_Task prompt:_
A single figure is required: the number of lines in the listing below containing the word "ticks".
****************************************
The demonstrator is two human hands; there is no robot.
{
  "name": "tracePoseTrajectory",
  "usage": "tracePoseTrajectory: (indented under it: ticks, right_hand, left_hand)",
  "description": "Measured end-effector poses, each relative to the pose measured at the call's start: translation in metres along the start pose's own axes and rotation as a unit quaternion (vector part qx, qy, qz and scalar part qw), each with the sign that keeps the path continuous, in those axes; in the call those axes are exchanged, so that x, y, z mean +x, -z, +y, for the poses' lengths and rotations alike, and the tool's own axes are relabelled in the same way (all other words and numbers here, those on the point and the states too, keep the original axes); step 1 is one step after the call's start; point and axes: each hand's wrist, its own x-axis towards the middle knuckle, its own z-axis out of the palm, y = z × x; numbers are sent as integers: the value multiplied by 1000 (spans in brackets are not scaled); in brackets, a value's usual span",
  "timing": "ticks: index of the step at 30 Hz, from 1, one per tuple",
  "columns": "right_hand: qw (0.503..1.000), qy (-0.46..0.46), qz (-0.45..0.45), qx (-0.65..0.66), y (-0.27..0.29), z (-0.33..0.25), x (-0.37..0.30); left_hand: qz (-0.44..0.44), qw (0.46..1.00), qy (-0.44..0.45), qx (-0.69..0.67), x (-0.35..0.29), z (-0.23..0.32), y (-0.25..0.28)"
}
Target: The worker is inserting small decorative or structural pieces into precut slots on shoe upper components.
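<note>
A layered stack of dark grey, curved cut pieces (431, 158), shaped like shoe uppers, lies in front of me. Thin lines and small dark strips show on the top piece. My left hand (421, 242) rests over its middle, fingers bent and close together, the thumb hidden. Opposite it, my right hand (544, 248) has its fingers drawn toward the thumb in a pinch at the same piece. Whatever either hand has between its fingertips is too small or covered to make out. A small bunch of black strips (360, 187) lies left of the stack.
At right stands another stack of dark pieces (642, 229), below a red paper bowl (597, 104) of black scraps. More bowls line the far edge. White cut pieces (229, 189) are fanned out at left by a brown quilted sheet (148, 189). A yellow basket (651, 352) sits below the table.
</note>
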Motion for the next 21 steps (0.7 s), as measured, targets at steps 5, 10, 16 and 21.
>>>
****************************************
_Answer to this exercise:_
2